I left myself a nice easy one to start this log:

        [x] Make all words take params from the stack, not
            from pre-defined registers.

    Which ought to be simple: just push the values
    I need before calling the function. Then have
    the function pop the values into the registers
    and off we go.

    +----------------------------------------------------+
    |   NOTE: I'm still using call/ret to use the        |
    |   'find' and 'inline' words when the program       |
    |   initially runs. I've got a bit of a              |
    |   chicken-and-egg problem here because without a   |
    |   return, these won't seamlessly move on to the    |
    |   next instructions when they're done and I        |
    |   can't find or inline them because THEY are       |
    |   'find' and 'inline'!                             |
    |                                                    |
    |   I feel like that will be solved when I've got    |
    |   more of the interpreter or REPL in place. If     |
    |   not, I've got a puzzle on my hands. For the      |
    |   moment, things are just a bit...messy.           |
    +----------------------------------------------------+

    Well, I thought that was going to be easy. I mean, it is
    pretty easy. But it has a few snags I hadn't yet
    considered.

    It turns out, using the same stack for call/ret return
    address storage AND for passing values between functions
    in a truly concatenative manner gets real complicated
    real quick. And since I was using call/ret temporarily
    anyway, I have zero desire to do anything fancy to make
    it work.

    So I'm going to basically do my own return by storing a
    return address and jumping to it at the end of both
    'inline' and 'find'.

    I'm making a new variable in BSS to hold my return
    address. I only need one, not a stack, because I'm not
    making any nested calls.

        temp_return_addr: resb 4

    I'll put in a mockup of the code to get the assembled
    instruction lengths right (I hope) so I can figure out
    the address we just jump back to as a "return". (I'm
    pretty sure I can't just store the instruction pointer
    register because that'll be a point before the "call"
    jump and then I'll have an infinite loop, right?)

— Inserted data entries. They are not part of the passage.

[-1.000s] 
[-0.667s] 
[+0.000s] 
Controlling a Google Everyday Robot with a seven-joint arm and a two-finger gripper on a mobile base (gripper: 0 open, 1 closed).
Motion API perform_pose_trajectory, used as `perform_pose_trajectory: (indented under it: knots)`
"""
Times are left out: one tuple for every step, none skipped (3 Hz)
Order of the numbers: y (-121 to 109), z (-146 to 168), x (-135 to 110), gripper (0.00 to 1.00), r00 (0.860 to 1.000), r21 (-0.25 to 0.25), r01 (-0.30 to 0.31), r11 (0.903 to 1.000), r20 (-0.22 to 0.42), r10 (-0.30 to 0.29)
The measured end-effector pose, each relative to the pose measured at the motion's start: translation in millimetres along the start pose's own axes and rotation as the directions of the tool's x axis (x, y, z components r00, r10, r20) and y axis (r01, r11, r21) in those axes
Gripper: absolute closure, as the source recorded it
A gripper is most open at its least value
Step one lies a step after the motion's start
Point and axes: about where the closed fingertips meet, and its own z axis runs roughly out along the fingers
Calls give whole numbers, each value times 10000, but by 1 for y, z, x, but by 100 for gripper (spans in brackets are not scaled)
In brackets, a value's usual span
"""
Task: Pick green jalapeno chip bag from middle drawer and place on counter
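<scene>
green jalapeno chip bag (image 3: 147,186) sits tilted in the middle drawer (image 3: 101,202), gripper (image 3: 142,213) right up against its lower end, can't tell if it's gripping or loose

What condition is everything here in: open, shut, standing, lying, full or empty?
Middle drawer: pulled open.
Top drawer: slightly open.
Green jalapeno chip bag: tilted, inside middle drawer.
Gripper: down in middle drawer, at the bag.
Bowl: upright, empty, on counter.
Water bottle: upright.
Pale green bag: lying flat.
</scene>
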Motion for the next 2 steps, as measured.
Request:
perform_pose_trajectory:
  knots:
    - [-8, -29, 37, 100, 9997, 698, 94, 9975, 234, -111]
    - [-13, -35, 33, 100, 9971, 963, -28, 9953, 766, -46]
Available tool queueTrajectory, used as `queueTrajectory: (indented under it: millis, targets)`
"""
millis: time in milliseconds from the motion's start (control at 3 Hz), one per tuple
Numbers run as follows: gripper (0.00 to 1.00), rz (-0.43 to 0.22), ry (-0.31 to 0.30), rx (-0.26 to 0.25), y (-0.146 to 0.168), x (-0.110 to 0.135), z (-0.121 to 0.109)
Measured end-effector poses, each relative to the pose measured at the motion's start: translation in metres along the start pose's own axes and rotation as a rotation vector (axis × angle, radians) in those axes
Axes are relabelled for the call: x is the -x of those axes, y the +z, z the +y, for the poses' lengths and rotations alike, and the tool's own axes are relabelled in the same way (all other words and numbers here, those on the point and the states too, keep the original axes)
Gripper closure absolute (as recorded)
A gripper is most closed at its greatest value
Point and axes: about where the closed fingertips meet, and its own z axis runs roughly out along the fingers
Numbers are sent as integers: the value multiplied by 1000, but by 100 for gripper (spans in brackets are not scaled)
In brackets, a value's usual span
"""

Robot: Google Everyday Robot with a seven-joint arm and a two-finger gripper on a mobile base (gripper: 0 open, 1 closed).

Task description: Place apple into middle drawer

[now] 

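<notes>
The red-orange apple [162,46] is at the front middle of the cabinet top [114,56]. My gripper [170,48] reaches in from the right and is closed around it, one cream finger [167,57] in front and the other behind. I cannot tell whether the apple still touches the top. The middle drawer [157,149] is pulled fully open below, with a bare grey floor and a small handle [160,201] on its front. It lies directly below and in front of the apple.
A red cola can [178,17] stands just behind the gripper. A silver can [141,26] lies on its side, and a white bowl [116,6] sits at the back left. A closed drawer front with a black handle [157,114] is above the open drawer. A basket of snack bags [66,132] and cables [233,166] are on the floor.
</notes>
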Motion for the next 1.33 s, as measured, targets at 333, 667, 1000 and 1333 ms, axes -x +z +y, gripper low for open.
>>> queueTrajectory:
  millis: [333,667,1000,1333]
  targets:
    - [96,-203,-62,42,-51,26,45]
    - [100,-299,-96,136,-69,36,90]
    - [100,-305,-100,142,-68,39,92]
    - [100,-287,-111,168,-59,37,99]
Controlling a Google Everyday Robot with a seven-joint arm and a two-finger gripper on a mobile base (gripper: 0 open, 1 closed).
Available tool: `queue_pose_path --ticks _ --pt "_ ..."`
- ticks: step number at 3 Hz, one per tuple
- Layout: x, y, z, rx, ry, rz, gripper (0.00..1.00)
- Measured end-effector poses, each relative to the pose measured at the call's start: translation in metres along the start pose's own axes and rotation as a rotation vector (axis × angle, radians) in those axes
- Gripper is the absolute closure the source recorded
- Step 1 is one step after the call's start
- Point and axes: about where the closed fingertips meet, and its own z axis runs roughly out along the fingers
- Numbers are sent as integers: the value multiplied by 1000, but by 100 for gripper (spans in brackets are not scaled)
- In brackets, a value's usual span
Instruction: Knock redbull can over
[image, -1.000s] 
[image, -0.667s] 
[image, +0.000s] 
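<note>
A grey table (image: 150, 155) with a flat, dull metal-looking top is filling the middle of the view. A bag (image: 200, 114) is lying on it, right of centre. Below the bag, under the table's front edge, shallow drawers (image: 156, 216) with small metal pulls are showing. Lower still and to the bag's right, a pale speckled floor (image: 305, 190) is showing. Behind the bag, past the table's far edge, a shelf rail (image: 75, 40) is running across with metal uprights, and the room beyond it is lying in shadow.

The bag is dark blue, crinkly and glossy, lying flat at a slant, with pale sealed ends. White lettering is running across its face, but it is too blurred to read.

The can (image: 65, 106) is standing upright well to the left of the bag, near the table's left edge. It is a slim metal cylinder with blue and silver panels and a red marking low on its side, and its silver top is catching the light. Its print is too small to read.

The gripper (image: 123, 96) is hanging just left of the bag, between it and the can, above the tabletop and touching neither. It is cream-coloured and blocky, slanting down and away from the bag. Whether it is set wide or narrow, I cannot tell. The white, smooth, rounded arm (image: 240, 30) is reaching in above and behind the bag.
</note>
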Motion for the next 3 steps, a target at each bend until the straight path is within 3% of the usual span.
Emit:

    I'll use NASM's listing feature for that. It comes out
    super wide (well, compared to the 60 columns I give
    myself on my little split screen setup!), so I'll see if
    I can reformat it enough to fit here:

152 00DA 68[0600]         push temp_meow_name
153 00DD 66C706[0904]-    mov dword [temp_return_addr], $
153 00E2 [DD000000]
154 00E6 EB8A             jmp find
155 00E8 6650             push eax

    The listing is so fun to look at and I find it almost
    fetishisticly beautiful. I mean, I've had all of these
    _questions_ about how all of this actually works and
    here, if you can read them, are all of the _answers_. I
    mean, I know the CPU still has secrets down below even
    this machine code layer. But for the application
    programmer, this is _it_. This is the bedrock upon which
    we lay all of our hopes and dreams. In the hex column on
    the left are the real instructions, no longer hidden by
    mnemonics or symbols.

    Anyway, where was I?

    Oh, yeah, so '$' is NASM for "the address at the
    beginning of this line". Which is very handy. And that's
    exactly what's gonna be put into temp_return_addr:

        0904 is little-endian for temp_return_addr at 0409
             (which I could see further up my listing)

        DD000000 is the address returned by $
                 (again, in little-endian)

    And assuming the assembled code won't change, it looks
    like I want my return address to be an additional...

        E8 - DD

    ...bytes. Which, uh, I'll ask my cat to subtract for me.
    
    Hmm. No, he purred, but was not forthcoming with the
    answer. Okay, how about dc?

        $ dc
        16 i
        e8 dd - p
        dc: 'e' (0145) unimplemented
        E8 DD - p
        11

    Okay, so dc hissed at me once for not entering the hex
    values in upper case. So score one point for my cat. But
    then it gave me the correct answer after that, so score
    one point for dc. Looks like this match is even.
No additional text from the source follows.